There’s a couple rules of the trail. One of them—leave no trace. I know this from Kev, who likes to backpack. There’s a deep respect of the land when you get that high up, that somehow loses its translation this low down. It’s convenient down here. Maybe too convenient? We never meant to build that trash heap. But like the sci-fi landscape in WALL-E or the ominous pages of May’s National Geographic, we seem to have built a mighty large heap. I know this from personal experience. Tuesday’s. Trash day. My trail—where I roll the recycling, organics, and trash bin from the garage to the end of the driveway.
Over the last year, I’ve been tackling the waste issue in our kitchen. I started by composting through the city. Now, I’ve moved on to disposables. Six months in, and it feels like we’ve only just started. Because whenever you try something new or makeover an area of life, it’s impossible to get it right right away. It’s impossible to see how deep the root goes until you start digging. And digging. Change takes time, too, especially sustainable change, even in the confines your Ziploc baggie drawer. The good news, though—there are some really great products on the market that don’t sacrifice design or convenience. My favorites are below. Have you had success with something? Share in the comments.
If satire is your jam, check out this article from The Onion: ‘How Bad For The Environment Can Throwing Away One Plastic Bottle Be?’ 30 Million People Wonder.
My Favorite Reusable Food Storage
I researched for a long time before landing on these bags. They were new, like so many reusable items on the market, without many reviews, and expensive. But the handful of reviews were glowing. I added mine too. I love these bags. They wash well—by hand or by dishwasher. They are easy to seal and leak-proof! They don’t stain or hold on to odors. They also do a great job keeping cheese fresh. Cheese doesn’t like a tight hug. Moisture gets trapped between its surface and the hug, producing mold more quickly. These bags give a nice, loose, awkward hug–just the way cheese likes it.
I store all things liquid (like pickled vegetables, dressings, sauces, etc) in these jars. I’ve swapped all the 2-piece metal lids with the BPA-free plastic lids. I know, plastic. But I’ll be using these lids for a lifetime based on their performance these last couple of years.

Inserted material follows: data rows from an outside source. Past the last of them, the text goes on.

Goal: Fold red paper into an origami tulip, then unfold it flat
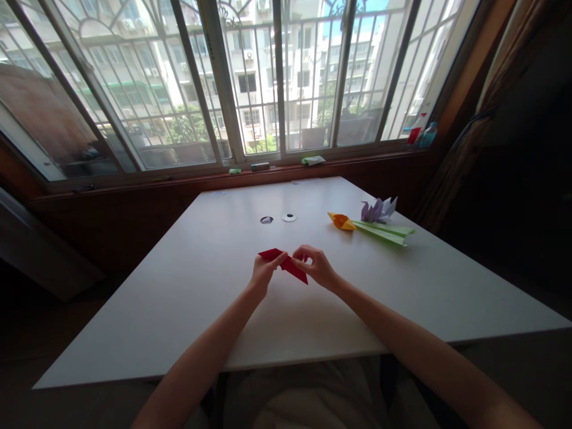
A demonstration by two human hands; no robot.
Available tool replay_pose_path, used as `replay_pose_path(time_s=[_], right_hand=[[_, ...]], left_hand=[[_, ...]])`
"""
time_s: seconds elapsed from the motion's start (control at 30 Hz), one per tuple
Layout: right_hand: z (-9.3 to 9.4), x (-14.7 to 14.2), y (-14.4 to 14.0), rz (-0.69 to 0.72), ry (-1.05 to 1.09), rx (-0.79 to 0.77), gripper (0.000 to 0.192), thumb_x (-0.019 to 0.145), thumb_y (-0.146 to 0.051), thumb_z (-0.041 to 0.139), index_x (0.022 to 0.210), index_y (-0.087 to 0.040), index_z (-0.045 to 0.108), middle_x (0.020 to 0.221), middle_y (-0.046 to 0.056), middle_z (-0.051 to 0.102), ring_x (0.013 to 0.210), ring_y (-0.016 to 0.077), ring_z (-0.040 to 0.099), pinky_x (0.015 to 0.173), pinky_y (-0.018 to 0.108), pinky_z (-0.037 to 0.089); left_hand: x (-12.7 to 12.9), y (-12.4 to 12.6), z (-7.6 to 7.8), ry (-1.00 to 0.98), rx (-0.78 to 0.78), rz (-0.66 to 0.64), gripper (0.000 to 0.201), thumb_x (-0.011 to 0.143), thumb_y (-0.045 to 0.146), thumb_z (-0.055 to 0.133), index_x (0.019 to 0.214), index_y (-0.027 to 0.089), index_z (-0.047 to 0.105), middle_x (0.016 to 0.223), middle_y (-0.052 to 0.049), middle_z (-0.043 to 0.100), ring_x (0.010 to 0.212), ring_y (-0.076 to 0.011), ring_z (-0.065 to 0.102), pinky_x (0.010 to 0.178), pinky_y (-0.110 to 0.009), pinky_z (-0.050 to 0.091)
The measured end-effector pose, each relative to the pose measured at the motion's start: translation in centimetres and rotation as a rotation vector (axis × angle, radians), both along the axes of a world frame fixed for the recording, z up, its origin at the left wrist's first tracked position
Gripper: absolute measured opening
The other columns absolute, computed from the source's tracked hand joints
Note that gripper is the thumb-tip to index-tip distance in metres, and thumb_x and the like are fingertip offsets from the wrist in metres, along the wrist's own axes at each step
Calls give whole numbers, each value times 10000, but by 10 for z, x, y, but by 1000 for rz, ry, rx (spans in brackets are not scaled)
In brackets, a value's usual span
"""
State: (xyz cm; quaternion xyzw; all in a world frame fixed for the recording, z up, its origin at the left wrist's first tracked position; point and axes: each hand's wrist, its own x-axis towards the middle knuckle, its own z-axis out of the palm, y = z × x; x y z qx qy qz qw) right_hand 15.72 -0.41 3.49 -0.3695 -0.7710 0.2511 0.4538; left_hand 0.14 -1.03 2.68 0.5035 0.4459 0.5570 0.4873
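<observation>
A folded piece of red paper [295, 271] is held just above the white table, its pointed ends slanting from upper left to lower right. My left hand [267, 267] pinches its left part, thumb on top. On the other side my right hand [313, 263] has thumb and index finger closed on the paper near its middle, the other fingers curled. Parts of the folds are hidden behind the fingers.
On the white table [179, 286] to the right lie an orange paper boat [342, 221], a green paper plane [384, 232] and purple-white folded paper cranes [379, 210]. Two round cable holes [288, 218] sit farther back. Bottles [428, 136] stand on the windowsill.
</observation>
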Motion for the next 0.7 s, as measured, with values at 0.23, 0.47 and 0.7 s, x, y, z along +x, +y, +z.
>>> replay_pose_path(time_s=[0.23,0.47,0.7], right_hand=[[-2,0,-1,20,-2,15,120,746,-277,524,686,-186,573,674,18,569,637,128,492,573,253,399],[-4,-1,0,18,26,-42,151,740,-305,534,682,-172,577,678,20,587,624,124,502,570,247,392],[-9,0,8,123,131,-392,273,719,-403,539,623,-149,562,570,-8,538,536,104,466,505,227,332]], left_hand=[[-3,2,-1,-1,6,17,219,594,380,658,647,168,651,586,-11,595,571,-113,470,570,-261,330],[-4,6,-4,-52,-25,29,335,646,460,587,697,140,671,664,-56,644,577,-117,489,560,-256,326],[-7,10,-5,-90,-153,110,348,615,468,605,589,121,606,522,-16,559,457,-72,411,487,-234,295]])
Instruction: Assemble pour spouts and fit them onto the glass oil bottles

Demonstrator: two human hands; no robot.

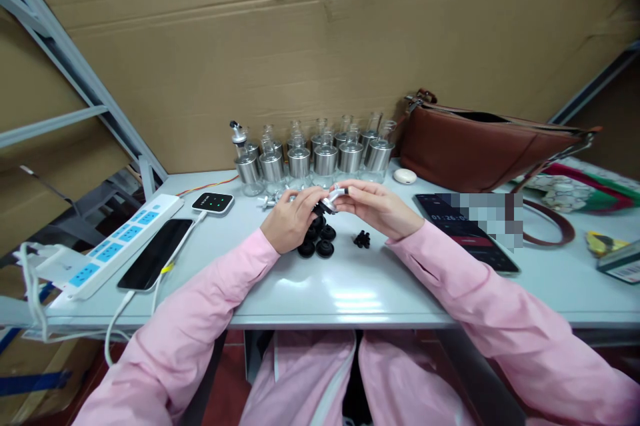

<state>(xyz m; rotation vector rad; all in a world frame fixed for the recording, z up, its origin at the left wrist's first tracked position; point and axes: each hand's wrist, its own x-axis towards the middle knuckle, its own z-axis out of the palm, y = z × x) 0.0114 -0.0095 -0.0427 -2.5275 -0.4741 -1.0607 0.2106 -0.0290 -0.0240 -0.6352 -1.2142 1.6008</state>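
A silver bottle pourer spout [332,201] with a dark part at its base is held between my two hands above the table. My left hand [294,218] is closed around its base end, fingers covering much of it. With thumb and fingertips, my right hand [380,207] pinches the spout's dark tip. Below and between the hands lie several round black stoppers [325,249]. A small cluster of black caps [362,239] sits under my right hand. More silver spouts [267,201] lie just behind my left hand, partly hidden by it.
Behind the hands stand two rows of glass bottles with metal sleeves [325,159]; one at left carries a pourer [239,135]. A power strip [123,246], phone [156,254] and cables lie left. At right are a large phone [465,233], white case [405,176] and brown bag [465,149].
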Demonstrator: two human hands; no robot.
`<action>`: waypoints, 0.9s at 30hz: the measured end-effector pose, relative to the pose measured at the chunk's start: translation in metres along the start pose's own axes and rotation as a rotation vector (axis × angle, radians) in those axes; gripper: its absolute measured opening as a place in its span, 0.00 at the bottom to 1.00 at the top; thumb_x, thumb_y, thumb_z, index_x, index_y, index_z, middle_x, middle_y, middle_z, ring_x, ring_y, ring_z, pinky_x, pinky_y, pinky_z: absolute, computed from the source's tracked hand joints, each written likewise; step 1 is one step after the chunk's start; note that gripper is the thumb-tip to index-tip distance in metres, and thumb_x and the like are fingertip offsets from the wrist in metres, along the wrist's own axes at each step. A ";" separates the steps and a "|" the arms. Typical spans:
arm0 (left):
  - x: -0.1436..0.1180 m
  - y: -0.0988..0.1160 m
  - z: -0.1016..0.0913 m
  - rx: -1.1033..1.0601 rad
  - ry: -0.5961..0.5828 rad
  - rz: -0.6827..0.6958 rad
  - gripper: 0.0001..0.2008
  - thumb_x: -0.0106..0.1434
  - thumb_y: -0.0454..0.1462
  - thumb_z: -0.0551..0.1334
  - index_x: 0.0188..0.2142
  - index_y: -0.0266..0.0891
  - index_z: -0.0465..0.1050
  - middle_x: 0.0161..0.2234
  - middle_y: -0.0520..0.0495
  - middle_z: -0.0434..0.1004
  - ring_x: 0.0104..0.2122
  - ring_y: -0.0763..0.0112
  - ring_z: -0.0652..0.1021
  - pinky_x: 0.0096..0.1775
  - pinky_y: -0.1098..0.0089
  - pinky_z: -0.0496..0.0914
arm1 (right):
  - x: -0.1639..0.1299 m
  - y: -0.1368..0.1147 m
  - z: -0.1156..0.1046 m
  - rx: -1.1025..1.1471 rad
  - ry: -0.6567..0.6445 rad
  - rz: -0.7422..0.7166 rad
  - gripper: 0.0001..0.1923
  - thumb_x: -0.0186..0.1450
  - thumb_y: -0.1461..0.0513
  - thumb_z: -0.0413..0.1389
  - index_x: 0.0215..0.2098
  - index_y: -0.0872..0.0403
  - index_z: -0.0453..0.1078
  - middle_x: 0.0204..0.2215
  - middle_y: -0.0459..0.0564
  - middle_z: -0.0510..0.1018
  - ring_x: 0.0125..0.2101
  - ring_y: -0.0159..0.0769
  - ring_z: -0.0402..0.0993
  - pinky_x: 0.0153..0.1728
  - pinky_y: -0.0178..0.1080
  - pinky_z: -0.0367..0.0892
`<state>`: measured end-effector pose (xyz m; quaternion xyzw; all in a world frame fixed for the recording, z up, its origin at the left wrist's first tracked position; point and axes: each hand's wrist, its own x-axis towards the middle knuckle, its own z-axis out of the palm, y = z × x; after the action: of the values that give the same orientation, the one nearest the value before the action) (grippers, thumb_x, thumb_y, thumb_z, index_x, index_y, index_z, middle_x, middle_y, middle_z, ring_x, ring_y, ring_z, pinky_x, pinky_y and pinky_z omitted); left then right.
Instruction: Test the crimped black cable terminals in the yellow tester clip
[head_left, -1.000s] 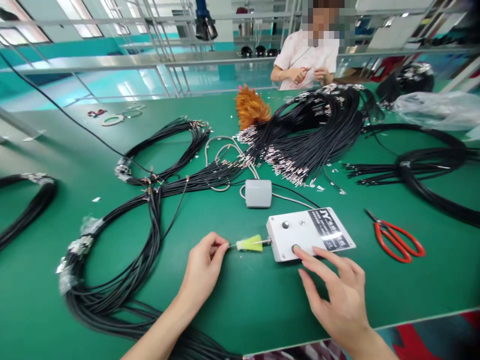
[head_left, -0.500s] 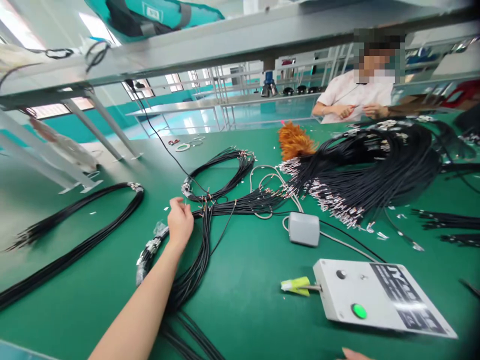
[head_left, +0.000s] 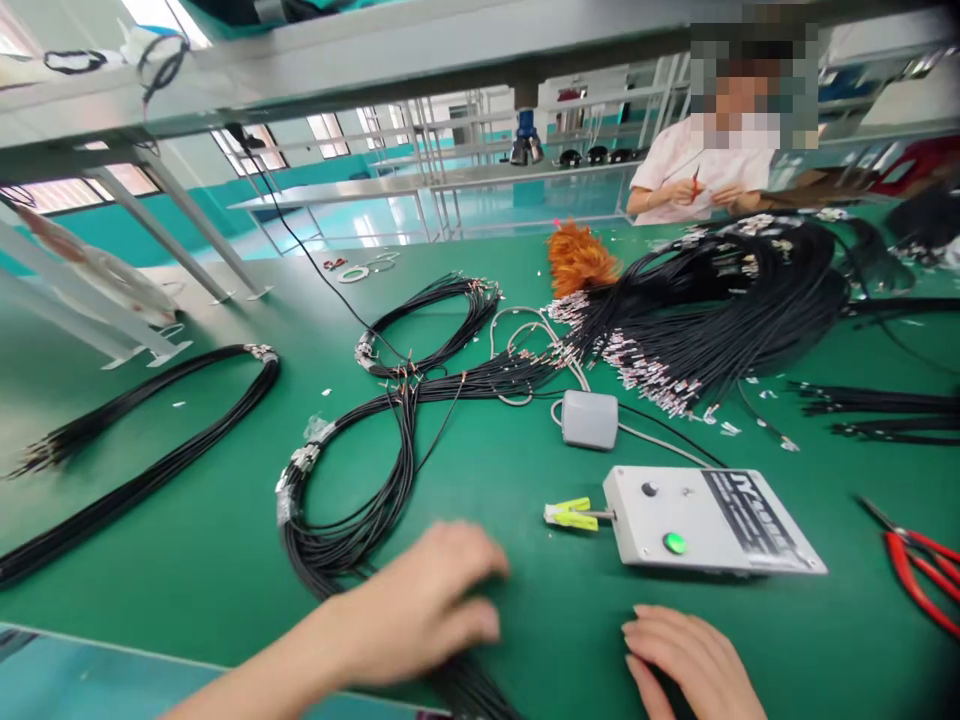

I store all leftovers and prepared food in these containers. They are leak-proof, so very airtight, and stack nicely. Visually, I love the color of these lids in the fridge. It looks so clean and fresh. Freezer and dishwasher safe.
Everyone got Bee’s Wrap in their stocking at Christmas last year. Gosh, I wonder who Santa is? These wax coated wraps are reusable for up to a year, depending on use. They shape to a bowl with the warmth of your hands. Note: clean with cold water only to keep the wax coating intact, and skip using on meat. These can stain with colorful cut vegetables, like red peppers.
Reusable produce bags took some major getting used to. I’m on my second batch of bag trials, but these bags have super high ratings. I like that you can see the produce though the bag, something my old bags lacked. Dirty bags can go straight in the washing machine. They also list the weight of the bag on the side, to be deducted at the register. Note: To be completely honest, the green produce bags from the store keep fragile produce fresh the longest, especially with greens or herbs. However, I try to mostly use reusable bags at the store, and place the produce in my OXO GreenSavers, as seen in this post, as soon as I get home. This has also helped to cut down purchasing produce sold in plastic containers, like lettuce.
These bottles have been with us since the beginning of Hal’s life. They grow with you—from bottle to sippy cup to snack container. The silicone insert converts the bottle to a container. We keep ours full of homemade trail mix, and carry it everywhere and all the time.
I love these reusable bags for two reasons—they’re sturdy and fold up into a small pouch. I keep two in my purse, where I also store the produce bags. Speaking of, my purse doubles as a shopping bag. I keep very little in it, so there’s plenty of room to hold groceries. See purse here.
I haven’t figured out how to get rid of all disposable plastics. So I keep things around for occasional use, like Ziploc bags (for sending someone home with something) and plastic wrap (when I need an airtight seal on something). I’m weaning myself off of these old staples and once they run out, well, my goal is to just let them run out. PS—we’ve been using these compostable straws for the last year with great success.